## Problem to work on
A line containing "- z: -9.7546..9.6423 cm" appears in the material below. Return exactly every line from the first through that one, and only those.
*** Opening of Data below ***
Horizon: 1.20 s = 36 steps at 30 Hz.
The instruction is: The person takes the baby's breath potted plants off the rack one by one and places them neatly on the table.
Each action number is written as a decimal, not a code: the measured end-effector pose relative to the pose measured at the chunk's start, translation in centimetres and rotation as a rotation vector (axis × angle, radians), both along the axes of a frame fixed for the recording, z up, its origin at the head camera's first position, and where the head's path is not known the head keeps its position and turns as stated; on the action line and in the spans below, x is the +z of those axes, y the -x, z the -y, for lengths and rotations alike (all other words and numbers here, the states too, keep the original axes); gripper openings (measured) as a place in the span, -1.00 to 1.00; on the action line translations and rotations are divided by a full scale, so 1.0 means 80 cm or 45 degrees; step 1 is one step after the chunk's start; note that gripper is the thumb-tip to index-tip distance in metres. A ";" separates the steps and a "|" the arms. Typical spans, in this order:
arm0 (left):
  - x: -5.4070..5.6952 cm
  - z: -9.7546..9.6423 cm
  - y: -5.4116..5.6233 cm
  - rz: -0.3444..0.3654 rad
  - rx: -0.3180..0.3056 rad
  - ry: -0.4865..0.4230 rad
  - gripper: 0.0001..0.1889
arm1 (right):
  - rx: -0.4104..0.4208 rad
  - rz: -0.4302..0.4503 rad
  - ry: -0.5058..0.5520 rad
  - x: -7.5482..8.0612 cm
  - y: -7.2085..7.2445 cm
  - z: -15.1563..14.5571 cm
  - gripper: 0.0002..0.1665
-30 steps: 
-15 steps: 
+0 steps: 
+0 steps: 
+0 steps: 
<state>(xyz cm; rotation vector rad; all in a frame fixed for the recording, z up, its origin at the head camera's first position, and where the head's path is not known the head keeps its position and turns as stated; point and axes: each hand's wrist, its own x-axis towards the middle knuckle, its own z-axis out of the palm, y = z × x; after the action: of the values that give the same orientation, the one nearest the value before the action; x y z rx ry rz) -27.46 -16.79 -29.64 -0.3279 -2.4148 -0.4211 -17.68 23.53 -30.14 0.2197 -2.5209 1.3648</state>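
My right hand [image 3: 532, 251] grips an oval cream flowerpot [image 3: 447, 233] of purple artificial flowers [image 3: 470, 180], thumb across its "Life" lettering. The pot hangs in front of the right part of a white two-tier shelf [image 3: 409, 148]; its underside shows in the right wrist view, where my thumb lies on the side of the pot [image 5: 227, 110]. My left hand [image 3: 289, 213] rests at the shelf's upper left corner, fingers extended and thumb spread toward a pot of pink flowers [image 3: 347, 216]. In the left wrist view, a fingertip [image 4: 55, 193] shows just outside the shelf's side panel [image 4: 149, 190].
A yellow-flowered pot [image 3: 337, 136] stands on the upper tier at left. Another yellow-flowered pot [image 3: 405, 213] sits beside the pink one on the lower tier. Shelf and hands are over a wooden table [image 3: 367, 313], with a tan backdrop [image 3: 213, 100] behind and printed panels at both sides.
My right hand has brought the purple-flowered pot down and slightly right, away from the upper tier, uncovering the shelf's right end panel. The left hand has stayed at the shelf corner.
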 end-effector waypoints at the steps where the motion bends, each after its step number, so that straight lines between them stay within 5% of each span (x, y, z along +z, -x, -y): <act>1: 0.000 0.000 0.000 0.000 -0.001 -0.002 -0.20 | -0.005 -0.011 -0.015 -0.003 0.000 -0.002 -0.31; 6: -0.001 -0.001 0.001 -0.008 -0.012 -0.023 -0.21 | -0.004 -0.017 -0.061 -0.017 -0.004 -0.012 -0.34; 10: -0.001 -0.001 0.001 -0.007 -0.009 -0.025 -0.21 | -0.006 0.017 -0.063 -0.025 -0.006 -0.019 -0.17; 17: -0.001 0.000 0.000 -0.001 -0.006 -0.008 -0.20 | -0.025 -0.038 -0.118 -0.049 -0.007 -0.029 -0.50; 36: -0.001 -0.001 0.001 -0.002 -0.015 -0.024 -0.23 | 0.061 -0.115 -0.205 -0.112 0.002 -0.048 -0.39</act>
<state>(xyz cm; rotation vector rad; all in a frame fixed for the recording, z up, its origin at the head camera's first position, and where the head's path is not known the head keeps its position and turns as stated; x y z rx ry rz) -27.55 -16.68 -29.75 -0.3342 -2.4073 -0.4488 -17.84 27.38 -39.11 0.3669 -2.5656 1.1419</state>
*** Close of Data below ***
## Answer to this problem
Horizon: 1.20 s = 36 steps at 30 Hz.
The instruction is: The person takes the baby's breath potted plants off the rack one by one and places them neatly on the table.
Each action number is written as a decimal, not a code: the measured end-effector pose relative to the pose measured at the chunk's start, translation in centimetres and rotation as a rotation vector (axis × angle, radians), both along the axes of a frame fixed for the recording, z up, its origin at the head camera's first position, and where the head's path is not known the head keeps its position and turns as stated; on the action line and in the spans below, x is the +z of those axes, y the -x, z the -y, for lengths and rotations alike (all other words and numbers here, the states too, keep the original axes); gripper openings (measured) as a place in the span, -1.00 to 1.00; on the action line translations and rotations are divided by a full scale, so 1.0 means 80 cm or 45 degrees; step 1 is one step after the chunk's start; note that gripper is the thumb-tip to index-tip distance in metres. A ";" separates the steps and a "|" the arms. Typical spans, in this order:
arm0 (left):
  - x: -5.4070..5.6952 cm
  - z: -9.7546..9.6423 cm

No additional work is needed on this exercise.